■ **WHAT YOU HAVE TO DO**
Once you reach the line that holds "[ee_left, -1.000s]" in the listing below, output it and every line after it through the line that holds "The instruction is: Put", word for word.

== DATA SHOWN

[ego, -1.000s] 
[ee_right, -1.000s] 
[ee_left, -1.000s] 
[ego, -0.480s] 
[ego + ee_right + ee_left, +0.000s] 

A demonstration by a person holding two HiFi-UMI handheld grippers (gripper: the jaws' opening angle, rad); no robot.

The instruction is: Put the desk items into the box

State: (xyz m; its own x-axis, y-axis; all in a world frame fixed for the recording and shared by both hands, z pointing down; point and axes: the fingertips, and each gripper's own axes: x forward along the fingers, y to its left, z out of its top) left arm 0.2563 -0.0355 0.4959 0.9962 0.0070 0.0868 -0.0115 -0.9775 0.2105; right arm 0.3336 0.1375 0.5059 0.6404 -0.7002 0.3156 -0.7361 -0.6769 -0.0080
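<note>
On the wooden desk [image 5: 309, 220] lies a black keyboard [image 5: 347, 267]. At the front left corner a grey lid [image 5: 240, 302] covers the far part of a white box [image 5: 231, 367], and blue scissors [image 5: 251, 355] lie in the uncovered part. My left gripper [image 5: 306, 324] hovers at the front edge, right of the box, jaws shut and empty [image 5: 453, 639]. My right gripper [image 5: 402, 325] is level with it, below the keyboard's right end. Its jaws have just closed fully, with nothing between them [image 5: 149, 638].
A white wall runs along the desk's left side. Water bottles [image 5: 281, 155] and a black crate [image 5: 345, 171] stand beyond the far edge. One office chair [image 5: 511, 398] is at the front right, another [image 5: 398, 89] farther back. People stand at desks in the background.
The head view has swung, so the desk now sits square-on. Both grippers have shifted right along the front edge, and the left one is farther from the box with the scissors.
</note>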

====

■ **WRITTEN RESPONSE**
[ee_left, -1.000s] 
[ego, -0.480s] 
[ego + ee_right + ee_left, +0.000s] 

A demonstration by a person holding two HiFi-UMI handheld grippers (gripper: the jaws' opening angle, rad); no robot.

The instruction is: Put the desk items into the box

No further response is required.